**Dataset excerpts:**
-=-=-=-=-
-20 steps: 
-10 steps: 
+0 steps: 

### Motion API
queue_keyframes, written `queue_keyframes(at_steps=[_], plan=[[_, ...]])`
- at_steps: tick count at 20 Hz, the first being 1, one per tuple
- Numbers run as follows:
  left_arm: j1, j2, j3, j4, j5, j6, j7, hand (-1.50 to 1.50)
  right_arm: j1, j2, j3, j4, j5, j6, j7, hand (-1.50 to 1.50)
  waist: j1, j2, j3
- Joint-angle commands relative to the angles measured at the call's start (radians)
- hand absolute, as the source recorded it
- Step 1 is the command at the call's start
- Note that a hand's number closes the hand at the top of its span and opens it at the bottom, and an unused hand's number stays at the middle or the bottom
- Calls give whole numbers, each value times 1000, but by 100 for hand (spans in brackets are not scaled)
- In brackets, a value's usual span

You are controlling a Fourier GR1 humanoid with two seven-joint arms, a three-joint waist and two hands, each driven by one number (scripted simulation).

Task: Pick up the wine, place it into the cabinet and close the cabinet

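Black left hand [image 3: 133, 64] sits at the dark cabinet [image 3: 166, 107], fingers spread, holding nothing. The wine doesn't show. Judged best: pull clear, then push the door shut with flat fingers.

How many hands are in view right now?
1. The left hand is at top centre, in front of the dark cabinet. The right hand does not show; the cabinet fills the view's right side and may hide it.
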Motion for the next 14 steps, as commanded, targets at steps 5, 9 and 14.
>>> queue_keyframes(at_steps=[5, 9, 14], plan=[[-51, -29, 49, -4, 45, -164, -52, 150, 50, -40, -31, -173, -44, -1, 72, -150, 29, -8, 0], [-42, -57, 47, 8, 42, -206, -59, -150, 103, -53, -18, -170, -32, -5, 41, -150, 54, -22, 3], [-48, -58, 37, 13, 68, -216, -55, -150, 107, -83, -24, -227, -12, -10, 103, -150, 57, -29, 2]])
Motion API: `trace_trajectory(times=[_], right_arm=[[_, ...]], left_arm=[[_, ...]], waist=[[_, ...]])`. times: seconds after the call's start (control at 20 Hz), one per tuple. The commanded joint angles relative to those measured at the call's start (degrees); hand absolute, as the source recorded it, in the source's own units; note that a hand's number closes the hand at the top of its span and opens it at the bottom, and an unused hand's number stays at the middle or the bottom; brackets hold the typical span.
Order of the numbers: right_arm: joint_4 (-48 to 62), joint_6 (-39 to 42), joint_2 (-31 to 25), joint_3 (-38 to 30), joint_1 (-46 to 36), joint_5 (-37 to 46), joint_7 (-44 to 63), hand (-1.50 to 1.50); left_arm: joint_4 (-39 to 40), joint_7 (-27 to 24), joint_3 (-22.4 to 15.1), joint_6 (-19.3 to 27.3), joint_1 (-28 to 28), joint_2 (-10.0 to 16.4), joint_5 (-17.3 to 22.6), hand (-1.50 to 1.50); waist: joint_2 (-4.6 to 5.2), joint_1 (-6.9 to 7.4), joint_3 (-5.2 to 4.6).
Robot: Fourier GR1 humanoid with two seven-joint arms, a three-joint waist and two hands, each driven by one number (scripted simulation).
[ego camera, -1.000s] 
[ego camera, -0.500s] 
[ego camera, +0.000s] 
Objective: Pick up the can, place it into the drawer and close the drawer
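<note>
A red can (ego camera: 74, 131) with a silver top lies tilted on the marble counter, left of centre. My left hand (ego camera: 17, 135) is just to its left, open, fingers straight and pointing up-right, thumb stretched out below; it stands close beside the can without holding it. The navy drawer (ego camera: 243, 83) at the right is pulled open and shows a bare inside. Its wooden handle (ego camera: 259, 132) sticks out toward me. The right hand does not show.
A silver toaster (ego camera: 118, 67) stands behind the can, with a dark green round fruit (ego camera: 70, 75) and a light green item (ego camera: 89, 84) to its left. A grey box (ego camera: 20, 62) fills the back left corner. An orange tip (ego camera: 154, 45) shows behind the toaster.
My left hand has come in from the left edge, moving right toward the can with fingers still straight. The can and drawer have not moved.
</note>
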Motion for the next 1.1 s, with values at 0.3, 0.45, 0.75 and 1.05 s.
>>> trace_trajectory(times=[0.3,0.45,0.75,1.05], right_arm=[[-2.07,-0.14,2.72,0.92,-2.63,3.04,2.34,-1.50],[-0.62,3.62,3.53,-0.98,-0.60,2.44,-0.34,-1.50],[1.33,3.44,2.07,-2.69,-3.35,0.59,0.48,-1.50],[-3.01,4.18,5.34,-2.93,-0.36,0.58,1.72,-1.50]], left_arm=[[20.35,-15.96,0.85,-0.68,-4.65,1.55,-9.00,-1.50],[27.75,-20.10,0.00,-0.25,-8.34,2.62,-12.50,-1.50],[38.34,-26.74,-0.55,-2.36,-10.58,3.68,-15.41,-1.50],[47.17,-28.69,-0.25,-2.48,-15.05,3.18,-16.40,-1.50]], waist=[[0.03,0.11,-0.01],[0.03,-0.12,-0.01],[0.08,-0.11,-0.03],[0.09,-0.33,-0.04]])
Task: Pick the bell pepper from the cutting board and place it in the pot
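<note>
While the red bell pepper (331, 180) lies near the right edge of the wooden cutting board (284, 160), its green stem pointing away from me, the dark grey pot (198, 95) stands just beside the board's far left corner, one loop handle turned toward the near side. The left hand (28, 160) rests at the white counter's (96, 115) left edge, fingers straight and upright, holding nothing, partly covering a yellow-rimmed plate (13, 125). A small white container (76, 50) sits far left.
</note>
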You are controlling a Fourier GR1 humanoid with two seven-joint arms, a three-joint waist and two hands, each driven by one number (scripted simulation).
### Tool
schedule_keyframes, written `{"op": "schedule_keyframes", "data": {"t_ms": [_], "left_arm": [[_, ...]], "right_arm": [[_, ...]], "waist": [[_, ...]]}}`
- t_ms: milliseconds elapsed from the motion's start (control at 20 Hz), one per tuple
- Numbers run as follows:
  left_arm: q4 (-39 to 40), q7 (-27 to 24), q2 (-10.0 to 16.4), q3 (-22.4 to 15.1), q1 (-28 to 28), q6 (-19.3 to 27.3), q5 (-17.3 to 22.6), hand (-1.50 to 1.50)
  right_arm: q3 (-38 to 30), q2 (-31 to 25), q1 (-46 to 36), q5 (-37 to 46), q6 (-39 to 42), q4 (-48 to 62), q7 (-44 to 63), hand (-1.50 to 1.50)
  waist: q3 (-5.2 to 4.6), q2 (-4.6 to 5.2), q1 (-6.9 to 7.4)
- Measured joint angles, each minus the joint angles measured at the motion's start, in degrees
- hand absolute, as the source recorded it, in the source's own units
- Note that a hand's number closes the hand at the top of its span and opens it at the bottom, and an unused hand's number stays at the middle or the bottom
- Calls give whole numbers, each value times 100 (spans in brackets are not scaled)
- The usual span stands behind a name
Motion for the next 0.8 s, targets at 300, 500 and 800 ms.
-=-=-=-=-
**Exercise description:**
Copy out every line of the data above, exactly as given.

**Answer for this exercise:**
-20 steps: 
-10 steps: 
+0 steps: 

### Motion API
queue_keyframes, written `queue_keyframes(at_steps=[_], plan=[[_, ...]])`
- at_steps: tick count at 20 Hz, the first being 1, one per tuple
- Numbers run as follows:
  left_arm: j1, j2, j3, j4, j5, j6, j7, hand (-1.50 to 1.50)
  right_arm: j1, j2, j3, j4, j5, j6, j7, hand (-1.50 to 1.50)
  waist: j1, j2, j3
- Joint-angle commands relative to the angles measured at the call's start (radians)
- hand absolute, as the source recorded it
- Step 1 is the command at the call's start
- Note that a hand's number closes the hand at the top of its span and opens it at the bottom, and an unused hand's number stays at the middle or the bottom
- Calls give whole numbers, each value times 1000, but by 100 for hand (spans in brackets are not scaled)
- In brackets, a value's usual span

You are controlling a Fourier GR1 humanoid with two seven-joint arms, a three-joint waist and two hands, each driven by one number (scripted simulation).

Task: Pick up the wine, place it into the cabinet and close the cabinet

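Black left hand [image 3: 133, 64] sits at the dark cabinet [image 3: 166, 107], fingers spread, holding nothing. The wine doesn't show. Judged best: pull clear, then push the door shut with flat fingers.

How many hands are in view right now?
1. The left hand is at top centre, in front of the dark cabinet. The right hand does not show; the cabinet fills the view's right side and may hide it.
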Motion for the next 14 steps, as commanded, targets at steps 5, 9 and 14.
>>> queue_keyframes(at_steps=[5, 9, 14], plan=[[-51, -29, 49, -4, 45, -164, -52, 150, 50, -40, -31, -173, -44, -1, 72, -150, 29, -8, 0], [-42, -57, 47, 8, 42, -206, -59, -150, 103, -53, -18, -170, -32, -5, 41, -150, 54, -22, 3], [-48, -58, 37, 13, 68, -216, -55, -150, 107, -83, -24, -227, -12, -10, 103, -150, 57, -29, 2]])
Motion API: `trace_trajectory(times=[_], right_arm=[[_, ...]], left_arm=[[_, ...]], waist=[[_, ...]])`. times: seconds after the call's start (control at 20 Hz), one per tuple. The commanded joint angles relative to those measured at the call's start (degrees); hand absolute, as the source recorded it, in the source's own units; note that a hand's number closes the hand at the top of its span and opens it at the bottom, and an unused hand's number stays at the middle or the bottom; brackets hold the typical span.
Order of the numbers: right_arm: joint_4 (-48 to 62), joint_6 (-39 to 42), joint_2 (-31 to 25), joint_3 (-38 to 30), joint_1 (-46 to 36), joint_5 (-37 to 46), joint_7 (-44 to 63), hand (-1.50 to 1.50); left_arm: joint_4 (-39 to 40), joint_7 (-27 to 24), joint_3 (-22.4 to 15.1), joint_6 (-19.3 to 27.3), joint_1 (-28 to 28), joint_2 (-10.0 to 16.4), joint_5 (-17.3 to 22.6), hand (-1.50 to 1.50); waist: joint_2 (-4.6 to 5.2), joint_1 (-6.9 to 7.4), joint_3 (-5.2 to 4.6).
Robot: Fourier GR1 humanoid with two seven-joint arms, a three-joint waist and two hands, each driven by one number (scripted simulation).
[ego camera, -1.000s] 
[ego camera, -0.500s] 
[ego camera, +0.000s] 
Objective: Pick up the can, place it into the drawer and close the drawer
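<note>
A red can (ego camera: 74, 131) with a silver top lies tilted on the marble counter, left of centre. My left hand (ego camera: 17, 135) is just to its left, open, fingers straight and pointing up-right, thumb stretched out below; it stands close beside the can without holding it. The navy drawer (ego camera: 243, 83) at the right is pulled open and shows a bare inside. Its wooden handle (ego camera: 259, 132) sticks out toward me. The right hand does not show.
A silver toaster (ego camera: 118, 67) stands behind the can, with a dark green round fruit (ego camera: 70, 75) and a light green item (ego camera: 89, 84) to its left. A grey box (ego camera: 20, 62) fills the back left corner. An orange tip (ego camera: 154, 45) shows behind the toaster.
My left hand has come in from the left edge, moving right toward the can with fingers still straight. The can and drawer have not moved.
</note>
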Motion for the next 1.1 s, with values at 0.3, 0.45, 0.75 and 1.05 s.
>>> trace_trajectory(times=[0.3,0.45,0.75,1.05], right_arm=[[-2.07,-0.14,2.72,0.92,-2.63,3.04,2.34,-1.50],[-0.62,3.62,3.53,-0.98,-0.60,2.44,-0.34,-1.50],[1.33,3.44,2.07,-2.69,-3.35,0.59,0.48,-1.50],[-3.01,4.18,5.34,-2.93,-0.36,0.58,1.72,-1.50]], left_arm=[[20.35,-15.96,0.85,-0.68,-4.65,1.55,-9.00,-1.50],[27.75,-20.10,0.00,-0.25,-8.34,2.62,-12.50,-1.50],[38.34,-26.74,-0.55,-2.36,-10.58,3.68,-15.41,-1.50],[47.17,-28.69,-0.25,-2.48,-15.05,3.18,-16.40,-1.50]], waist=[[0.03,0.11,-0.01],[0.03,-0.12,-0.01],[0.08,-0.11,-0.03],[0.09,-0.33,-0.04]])
Task: Pick the bell pepper from the cutting board and place it in the pot
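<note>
While the red bell pepper (331, 180) lies near the right edge of the wooden cutting board (284, 160), its green stem pointing away from me, the dark grey pot (198, 95) stands just beside the board's far left corner, one loop handle turned toward the near side. The left hand (28, 160) rests at the white counter's (96, 115) left edge, fingers straight and upright, holding nothing, partly covering a yellow-rimmed plate (13, 125). A small white container (76, 50) sits far left.
</note>
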You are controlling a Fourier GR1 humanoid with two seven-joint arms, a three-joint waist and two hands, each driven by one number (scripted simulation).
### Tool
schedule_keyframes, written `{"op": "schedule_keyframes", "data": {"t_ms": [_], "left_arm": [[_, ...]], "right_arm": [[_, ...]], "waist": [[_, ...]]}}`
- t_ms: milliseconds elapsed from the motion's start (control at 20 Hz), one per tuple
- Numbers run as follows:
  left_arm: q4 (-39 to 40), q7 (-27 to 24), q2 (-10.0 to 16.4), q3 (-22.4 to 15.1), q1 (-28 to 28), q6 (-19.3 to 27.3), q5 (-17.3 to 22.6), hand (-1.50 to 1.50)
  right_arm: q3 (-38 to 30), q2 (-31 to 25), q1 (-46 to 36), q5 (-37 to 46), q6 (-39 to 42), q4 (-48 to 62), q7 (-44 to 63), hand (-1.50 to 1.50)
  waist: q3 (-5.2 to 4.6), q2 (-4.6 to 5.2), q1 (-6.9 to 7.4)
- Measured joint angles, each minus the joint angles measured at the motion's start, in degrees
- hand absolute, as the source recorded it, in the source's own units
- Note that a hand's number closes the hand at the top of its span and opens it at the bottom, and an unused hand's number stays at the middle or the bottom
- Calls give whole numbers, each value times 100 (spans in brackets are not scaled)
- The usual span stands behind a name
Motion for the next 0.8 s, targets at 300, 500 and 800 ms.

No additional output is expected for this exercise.